Certainly investors are interested. The company’s shares have climbed by 21.51% in 14 days from $214.18 to $235.69. Analysts have projected company earnings ranging from $150 million to $433.10 million for the quarter, while the company reported sales of only $3.38 million in the same quarter last year. Zacks projected the company will report full-year sales of $4.07 billion for the current fiscal year, with those projections ranging from $2.44 billion to $5.76 billion.

Novavax believes it can file for an EUA in the US in the second quarter. It is being evaluated now by the U.K.’s Medicines and Healthcare products Regulatory Agency. It has a deal with the U.S. to supply 100 million doses of the vaccine, and supply deals with other governments to supply about 200 million doses. If J&J and AstraZeneca continue to struggle, countries will likely be contacting the company for supplies. Fujifilm Diosynth Biotechnologies in Billingham, U.K., began producing the vaccine in February ahead of approval and is on schedule to produce the 60 million doses the U.K. government ordered.
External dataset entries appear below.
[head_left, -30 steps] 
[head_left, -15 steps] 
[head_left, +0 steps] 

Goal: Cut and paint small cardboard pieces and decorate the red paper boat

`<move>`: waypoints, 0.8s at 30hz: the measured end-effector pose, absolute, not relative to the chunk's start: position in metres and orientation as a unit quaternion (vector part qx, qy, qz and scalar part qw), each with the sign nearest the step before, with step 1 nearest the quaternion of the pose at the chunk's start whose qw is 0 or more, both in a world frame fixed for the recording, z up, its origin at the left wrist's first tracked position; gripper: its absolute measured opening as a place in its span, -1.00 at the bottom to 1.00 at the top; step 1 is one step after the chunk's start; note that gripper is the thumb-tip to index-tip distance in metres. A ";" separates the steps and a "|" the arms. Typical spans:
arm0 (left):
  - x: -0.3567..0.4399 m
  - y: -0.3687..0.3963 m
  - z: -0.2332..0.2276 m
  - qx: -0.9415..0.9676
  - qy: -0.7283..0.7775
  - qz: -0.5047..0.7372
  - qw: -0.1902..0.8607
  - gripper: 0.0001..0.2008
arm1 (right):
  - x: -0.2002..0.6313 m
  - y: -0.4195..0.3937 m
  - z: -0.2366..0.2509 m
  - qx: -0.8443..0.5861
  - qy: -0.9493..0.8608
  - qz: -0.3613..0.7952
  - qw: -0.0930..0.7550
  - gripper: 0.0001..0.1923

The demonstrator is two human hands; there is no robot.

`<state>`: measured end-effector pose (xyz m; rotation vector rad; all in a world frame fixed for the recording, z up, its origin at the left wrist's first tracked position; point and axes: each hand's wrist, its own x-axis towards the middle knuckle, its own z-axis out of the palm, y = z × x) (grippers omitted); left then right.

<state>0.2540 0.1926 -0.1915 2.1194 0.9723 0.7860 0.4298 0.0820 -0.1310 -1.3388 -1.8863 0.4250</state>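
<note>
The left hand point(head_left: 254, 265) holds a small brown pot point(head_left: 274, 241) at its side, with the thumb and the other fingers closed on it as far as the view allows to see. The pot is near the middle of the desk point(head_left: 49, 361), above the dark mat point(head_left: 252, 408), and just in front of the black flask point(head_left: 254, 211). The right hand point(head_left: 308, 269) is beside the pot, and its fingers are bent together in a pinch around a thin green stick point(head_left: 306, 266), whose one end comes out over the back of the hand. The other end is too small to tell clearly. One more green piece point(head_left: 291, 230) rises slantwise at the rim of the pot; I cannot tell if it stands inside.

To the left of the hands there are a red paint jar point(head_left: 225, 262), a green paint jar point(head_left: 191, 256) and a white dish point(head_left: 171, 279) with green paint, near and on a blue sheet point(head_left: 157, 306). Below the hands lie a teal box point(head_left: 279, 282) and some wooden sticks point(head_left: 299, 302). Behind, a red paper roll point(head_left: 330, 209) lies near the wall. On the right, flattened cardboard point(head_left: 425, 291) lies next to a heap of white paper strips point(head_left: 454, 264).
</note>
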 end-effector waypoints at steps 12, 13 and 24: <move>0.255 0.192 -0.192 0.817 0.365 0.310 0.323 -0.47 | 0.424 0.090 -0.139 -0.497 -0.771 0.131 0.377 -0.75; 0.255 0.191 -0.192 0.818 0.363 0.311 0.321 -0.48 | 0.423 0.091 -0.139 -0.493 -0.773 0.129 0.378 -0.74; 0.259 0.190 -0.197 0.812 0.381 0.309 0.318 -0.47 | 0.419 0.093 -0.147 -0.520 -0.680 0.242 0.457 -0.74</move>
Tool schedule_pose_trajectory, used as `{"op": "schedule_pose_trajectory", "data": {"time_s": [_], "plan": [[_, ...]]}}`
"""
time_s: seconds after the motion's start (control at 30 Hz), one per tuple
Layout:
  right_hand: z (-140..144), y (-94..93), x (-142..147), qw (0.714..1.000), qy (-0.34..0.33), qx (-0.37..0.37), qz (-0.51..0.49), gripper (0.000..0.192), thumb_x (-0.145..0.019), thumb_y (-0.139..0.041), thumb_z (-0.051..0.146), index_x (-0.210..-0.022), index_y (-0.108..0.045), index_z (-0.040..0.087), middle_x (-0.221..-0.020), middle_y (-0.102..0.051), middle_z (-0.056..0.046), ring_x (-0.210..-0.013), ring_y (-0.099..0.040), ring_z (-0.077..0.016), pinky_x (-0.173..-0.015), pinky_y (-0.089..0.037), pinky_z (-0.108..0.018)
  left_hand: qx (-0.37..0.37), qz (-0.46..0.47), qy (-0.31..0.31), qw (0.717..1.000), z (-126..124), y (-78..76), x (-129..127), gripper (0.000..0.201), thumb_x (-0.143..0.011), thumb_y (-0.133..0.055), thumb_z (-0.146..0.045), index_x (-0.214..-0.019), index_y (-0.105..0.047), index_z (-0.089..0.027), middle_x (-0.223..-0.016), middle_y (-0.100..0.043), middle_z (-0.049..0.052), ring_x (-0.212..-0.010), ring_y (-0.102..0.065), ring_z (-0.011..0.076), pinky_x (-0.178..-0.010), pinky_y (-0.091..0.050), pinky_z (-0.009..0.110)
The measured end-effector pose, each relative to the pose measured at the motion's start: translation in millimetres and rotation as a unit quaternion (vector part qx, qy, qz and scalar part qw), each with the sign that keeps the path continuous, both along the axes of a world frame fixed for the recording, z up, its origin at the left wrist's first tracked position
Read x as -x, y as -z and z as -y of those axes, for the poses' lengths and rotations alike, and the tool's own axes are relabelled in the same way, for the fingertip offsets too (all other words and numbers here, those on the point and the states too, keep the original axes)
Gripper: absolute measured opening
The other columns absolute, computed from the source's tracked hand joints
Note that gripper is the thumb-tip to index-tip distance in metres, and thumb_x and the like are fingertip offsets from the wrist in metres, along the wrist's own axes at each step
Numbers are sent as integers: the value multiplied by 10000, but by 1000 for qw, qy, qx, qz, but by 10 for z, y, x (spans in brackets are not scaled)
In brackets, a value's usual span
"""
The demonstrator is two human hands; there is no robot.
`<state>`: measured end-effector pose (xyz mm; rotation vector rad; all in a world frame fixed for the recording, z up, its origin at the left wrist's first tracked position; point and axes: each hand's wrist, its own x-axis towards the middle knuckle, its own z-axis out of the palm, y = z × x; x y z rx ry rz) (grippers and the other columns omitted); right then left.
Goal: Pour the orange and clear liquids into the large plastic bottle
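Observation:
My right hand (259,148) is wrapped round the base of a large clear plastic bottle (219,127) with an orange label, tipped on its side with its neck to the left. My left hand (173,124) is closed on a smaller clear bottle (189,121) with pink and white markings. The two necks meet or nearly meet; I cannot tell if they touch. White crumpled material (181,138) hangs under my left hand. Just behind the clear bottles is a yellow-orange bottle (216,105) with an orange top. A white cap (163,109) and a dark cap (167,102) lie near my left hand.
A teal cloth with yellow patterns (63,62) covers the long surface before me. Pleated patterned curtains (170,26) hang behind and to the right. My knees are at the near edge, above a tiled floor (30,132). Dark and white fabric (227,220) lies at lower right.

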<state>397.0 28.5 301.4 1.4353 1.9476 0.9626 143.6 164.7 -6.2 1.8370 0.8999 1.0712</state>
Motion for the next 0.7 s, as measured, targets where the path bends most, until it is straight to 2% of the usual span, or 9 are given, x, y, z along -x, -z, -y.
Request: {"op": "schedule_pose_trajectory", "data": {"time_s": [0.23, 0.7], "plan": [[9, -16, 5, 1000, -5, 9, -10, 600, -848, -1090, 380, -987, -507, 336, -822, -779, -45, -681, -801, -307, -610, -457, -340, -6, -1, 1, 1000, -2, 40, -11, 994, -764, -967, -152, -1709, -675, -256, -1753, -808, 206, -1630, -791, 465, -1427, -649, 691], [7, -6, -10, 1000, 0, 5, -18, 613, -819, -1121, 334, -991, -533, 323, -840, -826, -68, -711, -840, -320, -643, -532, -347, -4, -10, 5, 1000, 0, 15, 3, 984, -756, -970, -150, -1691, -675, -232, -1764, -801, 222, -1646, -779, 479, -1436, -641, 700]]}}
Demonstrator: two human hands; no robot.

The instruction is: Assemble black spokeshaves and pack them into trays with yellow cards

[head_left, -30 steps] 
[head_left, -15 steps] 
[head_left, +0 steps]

Adam Finn, a member of the Joint Committee on Vaccination and Immunisation (JCVI), based at Bristol University (U.K.), said the vaccine was a “vital tool” in battling the pandemic. “It’s very reassuring to know that this vaccine is capable of preventing disease, and more importantly, and although with small numbers, that it’s absolutely reliable at preventing severe disease. It’s another really important tool in the toolbox.”

Novavax is also already evaluating a booster shot of its vaccine and is making plans to advance candidates that target variants into the clinic in the next couple months. It has also announced plans to test combining its COVID-19 vaccine with its flu vaccine candidate NanoFlu. If COVID-19 vaccinations are required yearly, which is still undetermined, the combination could be a commercial winner.